So the boys started this morning at a soccer–dammit, football–school about 20 minutes drive from our apartment. As I sat there staring into the morning sun, I realized I was looking at my new life in a nutshell:
a football field (okay, that’s a holdover from my old life); a construction site (sometimes it seems as if the entire city is under construction, one way or another); sunshine; and Islam, in this case the Grand Mosque, built in honor of Sheikh Zayed, the founder of the UAE.
I live in a Muslim country–the call to prayer sounds five times a day, women walk around swathed in black, the grocery store has a specially designated “pork room” for non-Muslims. So on the one hand, the influence of Islam seems inescapable.
But like this image of the mosque that hovers only in the background, it’s possible, as a non-Muslim to go about daily life as if you lived in, say, Santa Barbara or something (but with fewer women in tank tops). I can buy liquor; I don’t have to cover myself in black to go outside (although frankly, with all the holiday eating, an abaya may soon be my only sartorial choice); I don’t have to be escorted everywhere by my husband (something for which we are both grateful).
In fact, it feels a little strange, this ability to float along the surface of life here without having to learn more about local culture–but then again, even “local” raises a question: in a country where about 85% of the population is non-native, what exactly constitutes “local culture?” Drinking camel milk and eating dates can’t be the extent of “local-ness,” can it?
At the moment–probably because I’m still so new here–I’m more intrigued than frustrated by what I don’t know; I like thinking about the complicated collisions that happen between ancient worlds and modern. I don’t know if I will ever understand this part of the world–maybe I’m doomed always to look at it from afar. The Grand Mosque, in my photograph, looks like it’s just on the other side of the construction site, but in fact, it’s at least a few miles down the road.
There’s a great writer in Canada whose blog is schumtzie.com. Last month she wrote about her guiding word for 2012. Her word is “shift.” I like that word a lot–shifting paradigms, shifting perspectives, shifting attitudes, tectonic shift…it’s a good word.
If she hadn’t chosen “shift,” I might choose it for myself. But instead, thinking about the mosque, thinking about this odd place where I find myself these days, I think 2012’s guiding word will be: discover.

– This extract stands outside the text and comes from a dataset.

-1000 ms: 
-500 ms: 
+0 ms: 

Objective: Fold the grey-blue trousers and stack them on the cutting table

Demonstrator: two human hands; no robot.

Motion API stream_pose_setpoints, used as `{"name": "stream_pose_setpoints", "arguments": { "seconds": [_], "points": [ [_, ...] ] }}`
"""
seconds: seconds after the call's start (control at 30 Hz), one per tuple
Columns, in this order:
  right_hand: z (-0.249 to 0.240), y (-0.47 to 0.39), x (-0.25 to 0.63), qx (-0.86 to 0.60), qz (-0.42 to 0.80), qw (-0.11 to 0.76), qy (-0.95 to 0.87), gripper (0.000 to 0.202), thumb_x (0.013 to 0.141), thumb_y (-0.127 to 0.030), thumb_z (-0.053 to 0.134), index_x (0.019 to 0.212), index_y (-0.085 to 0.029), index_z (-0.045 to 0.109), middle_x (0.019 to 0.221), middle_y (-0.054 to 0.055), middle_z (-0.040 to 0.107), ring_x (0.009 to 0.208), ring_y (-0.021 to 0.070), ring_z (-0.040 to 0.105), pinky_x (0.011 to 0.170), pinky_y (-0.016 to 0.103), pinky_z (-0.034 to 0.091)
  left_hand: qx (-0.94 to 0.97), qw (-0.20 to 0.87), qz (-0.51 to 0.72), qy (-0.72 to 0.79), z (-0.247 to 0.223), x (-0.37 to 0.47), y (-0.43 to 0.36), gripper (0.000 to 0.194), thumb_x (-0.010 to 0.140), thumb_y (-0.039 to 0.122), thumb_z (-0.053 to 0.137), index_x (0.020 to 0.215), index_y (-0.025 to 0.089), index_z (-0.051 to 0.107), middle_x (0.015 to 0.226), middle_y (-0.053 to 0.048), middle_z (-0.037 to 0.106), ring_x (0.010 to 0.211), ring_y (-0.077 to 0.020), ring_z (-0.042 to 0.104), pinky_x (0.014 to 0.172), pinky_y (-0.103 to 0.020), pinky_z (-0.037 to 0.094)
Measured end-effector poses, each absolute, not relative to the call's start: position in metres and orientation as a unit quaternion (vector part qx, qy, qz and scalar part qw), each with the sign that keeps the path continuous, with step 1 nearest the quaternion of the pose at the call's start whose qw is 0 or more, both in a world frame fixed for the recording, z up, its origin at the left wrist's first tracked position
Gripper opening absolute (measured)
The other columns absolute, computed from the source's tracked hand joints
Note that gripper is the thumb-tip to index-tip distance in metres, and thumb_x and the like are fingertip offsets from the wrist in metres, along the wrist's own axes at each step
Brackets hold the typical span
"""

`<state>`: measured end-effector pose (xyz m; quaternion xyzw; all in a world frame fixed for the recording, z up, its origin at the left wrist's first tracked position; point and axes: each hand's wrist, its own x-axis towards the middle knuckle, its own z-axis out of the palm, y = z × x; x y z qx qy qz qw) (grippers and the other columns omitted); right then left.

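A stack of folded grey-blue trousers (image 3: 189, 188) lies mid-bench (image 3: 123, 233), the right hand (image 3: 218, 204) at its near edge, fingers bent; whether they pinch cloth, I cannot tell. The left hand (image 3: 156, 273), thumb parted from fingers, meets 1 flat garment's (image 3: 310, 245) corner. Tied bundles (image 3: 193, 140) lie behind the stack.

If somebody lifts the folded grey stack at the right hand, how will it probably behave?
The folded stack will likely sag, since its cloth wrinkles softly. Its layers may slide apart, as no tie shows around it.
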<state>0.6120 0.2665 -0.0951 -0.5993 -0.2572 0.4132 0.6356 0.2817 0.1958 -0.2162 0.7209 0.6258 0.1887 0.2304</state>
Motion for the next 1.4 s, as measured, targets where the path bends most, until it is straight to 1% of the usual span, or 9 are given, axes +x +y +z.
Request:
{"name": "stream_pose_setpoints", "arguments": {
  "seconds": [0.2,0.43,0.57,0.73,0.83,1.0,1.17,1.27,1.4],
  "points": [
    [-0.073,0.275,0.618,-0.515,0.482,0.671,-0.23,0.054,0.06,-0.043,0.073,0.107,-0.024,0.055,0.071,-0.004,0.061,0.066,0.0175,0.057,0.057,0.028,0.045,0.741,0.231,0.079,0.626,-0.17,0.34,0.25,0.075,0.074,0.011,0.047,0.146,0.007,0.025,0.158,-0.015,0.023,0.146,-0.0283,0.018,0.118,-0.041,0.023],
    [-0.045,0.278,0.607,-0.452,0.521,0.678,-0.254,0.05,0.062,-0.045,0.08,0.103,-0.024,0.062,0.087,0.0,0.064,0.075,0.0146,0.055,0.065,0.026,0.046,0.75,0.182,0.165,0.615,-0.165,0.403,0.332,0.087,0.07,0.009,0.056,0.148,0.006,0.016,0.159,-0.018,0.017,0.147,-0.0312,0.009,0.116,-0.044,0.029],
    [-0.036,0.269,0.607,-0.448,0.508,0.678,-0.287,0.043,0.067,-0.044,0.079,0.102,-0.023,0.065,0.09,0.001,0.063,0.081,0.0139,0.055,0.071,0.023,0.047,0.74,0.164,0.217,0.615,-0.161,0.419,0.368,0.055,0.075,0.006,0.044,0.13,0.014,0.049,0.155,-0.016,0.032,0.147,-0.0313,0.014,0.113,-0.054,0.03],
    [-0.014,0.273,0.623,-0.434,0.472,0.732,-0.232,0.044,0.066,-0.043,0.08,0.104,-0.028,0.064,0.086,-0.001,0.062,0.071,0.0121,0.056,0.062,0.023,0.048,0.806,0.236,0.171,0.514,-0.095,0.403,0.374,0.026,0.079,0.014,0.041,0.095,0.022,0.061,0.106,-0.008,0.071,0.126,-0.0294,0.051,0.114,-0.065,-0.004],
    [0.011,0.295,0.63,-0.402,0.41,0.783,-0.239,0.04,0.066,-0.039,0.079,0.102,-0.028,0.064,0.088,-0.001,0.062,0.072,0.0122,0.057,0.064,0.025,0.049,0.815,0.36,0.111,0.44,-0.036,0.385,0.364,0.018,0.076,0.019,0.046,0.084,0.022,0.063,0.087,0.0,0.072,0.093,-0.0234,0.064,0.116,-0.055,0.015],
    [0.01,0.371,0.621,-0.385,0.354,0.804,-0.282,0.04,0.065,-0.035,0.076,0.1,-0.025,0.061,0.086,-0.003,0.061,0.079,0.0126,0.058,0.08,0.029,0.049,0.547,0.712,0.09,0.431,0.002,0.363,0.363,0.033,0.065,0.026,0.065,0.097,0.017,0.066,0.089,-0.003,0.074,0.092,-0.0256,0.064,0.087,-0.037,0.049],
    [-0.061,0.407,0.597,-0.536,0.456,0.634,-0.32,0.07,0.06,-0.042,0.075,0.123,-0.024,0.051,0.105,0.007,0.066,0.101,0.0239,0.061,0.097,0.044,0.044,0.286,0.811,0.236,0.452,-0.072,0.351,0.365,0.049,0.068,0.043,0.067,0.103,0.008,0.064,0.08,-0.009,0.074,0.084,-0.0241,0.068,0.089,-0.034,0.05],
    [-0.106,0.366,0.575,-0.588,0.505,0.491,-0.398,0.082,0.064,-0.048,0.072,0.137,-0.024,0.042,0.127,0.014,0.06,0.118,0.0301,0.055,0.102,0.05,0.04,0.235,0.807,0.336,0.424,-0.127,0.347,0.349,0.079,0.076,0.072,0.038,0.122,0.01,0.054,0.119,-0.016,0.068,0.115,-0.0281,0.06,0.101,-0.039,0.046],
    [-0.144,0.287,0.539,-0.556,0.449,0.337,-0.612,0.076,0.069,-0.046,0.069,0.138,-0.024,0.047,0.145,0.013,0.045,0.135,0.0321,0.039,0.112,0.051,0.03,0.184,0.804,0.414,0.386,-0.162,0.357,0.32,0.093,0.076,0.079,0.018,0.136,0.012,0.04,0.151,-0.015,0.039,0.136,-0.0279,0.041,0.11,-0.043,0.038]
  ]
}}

Look underneath, look within, explore, reveal…all of those are embedded in “discover.” That’s what I’m going to do in 2012.
What would your word be?
Good word. It will serve you well.
I ask out of genuine curiosity–does the ability to “as a non-Muslim to go about daily life as if you lived in, say, Santa Barbara or something,” (i.e. the freedom to go where you want without needing to be escorted by a man or having to cover up in an abaya, to buy pork and liquor, and to not be hassled whist going about your daily life) extend to non-native women who are not white too? Or would a “yellow/brown” female face mark one as not being subject to such respect and freedom? Truly, really curious!